Abolished as to the letter, this part of the law still holds good as to the principle which it expresses, namely, that special spiritual privilege and honour places him to whom it is given under special obligations to holiness of life. As contrasted with the world without, it is not then enough that Christians should be equally correct and moral in life with the best men of the world; though too many seem to be living under that impression. They must be more than this; they must be holy: God will wink at things in others which He will not deal lightly with in them. And so, again, within the Church, those who occupy various positions of dignity as teachers and rulers of God's flock are just in that degree laid under the more stringent obligation to holiness of life and walk. This most momentous lesson confronts us at the very opening of this new section of the law, addressed specifically to "the priests, the sons of Aaron." How much it is needed is sufficiently and most sadly evident from the condition of baptized Christendom to-day. Who is there that will heed it?

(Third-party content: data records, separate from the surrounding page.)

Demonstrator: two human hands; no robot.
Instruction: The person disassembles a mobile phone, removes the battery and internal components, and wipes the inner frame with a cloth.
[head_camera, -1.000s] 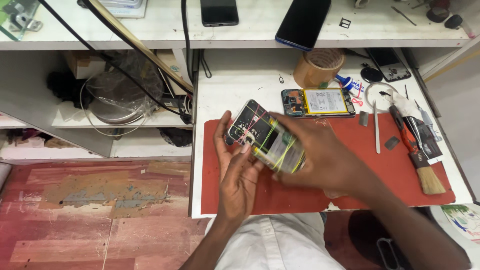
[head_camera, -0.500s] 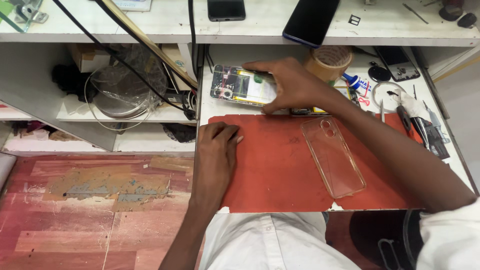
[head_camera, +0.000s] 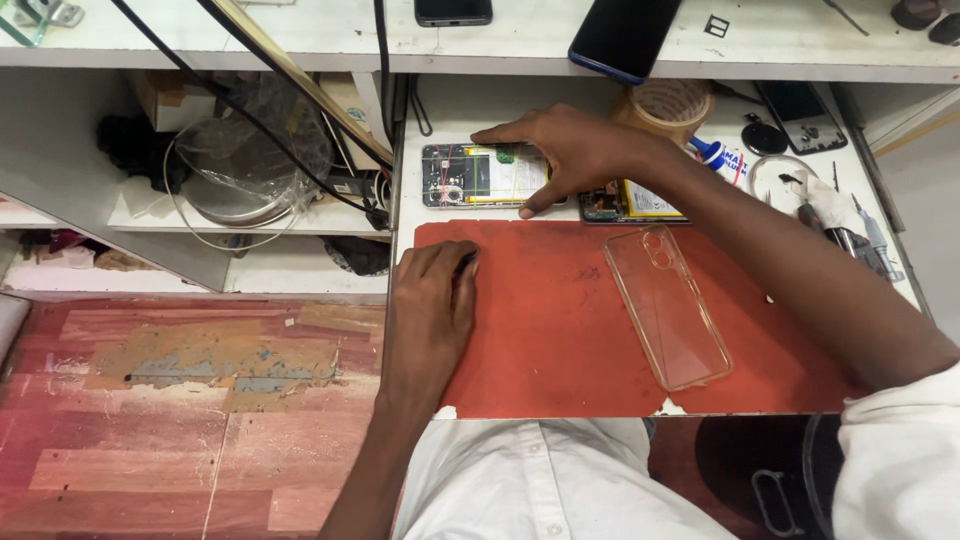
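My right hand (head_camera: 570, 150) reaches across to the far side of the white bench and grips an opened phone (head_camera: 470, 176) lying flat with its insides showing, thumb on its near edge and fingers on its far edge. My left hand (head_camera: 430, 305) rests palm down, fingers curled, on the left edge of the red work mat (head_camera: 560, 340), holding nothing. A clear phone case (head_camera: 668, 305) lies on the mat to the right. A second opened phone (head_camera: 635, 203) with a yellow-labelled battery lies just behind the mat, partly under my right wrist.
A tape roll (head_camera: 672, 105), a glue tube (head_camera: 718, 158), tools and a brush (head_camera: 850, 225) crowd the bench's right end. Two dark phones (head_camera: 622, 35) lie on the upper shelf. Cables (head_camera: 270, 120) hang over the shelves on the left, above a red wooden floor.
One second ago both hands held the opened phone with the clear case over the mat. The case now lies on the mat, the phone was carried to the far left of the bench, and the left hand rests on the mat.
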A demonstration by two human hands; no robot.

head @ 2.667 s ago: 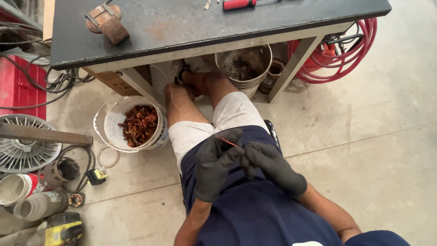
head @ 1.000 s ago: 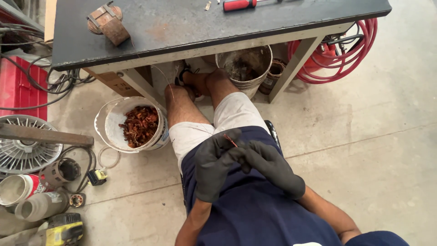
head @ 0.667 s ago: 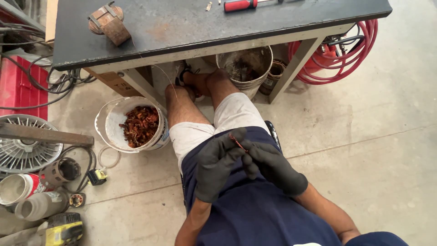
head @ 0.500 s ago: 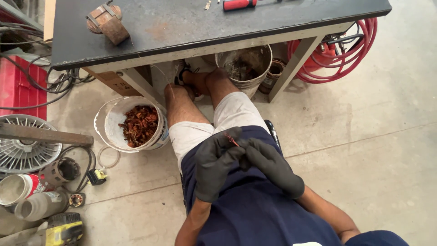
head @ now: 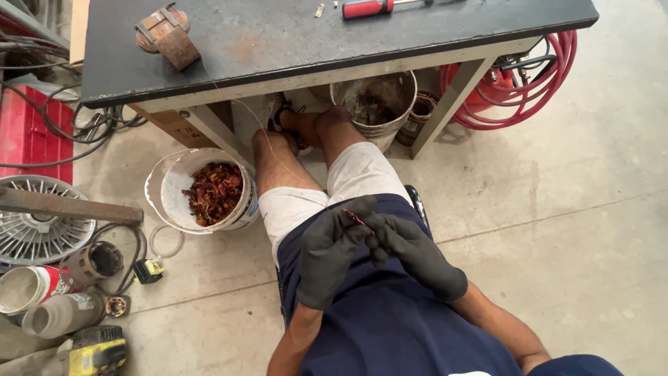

Priestly holiness was to be manifested, first (vv. 1-15), in regard to earthly relations of kindred and friendship. This is illustrated under three particulars, namely, in mourning for the dead (vv. 1-6), in marriage (vv. 7, 8), and (ver. 9) in the maintenance of purity in the priest's family. With regard to the first point, it is ordered that there shall be no defilement for the dead, except in the case of the priest's own family,—father, mother, brother, unmarried sister, son, or daughter.[37] That is, with the exception of these cases, the priest, though he may mourn in his heart, is to take no part in any of those last offices which others render to the dead. This were "to profane himself." And while the above exceptions are allowed in the case of members of his immediate household, even in these cases he is specially charged (ver. 5) to remember, what was indeed elsewhere forbidden to every Israelite, that such excessive demonstrations of grief as shaving the head, cutting the flesh, etc., were most unseemly in a priest. These restrictions are expressly based upon the fact that he is "a chief man among his people;" that he is holy unto God, appointed to offer "the bread of God, the offerings made by fire." And inasmuch as the high priest, in the highest degree of all, represents the priestly idea, and is thus admitted into a peculiar and exclusive intimacy of relation with God, having on him "the crown of the anointing oil of his God," and having been consecrated to put on the "garments for glory and for beauty," worn by none other in Israel, with him the prohibition of all public acts of mourning is made absolute (vv. 10-12). He may not defile himself, for instance, by even entering the house where lies the dead body of a father or a mother!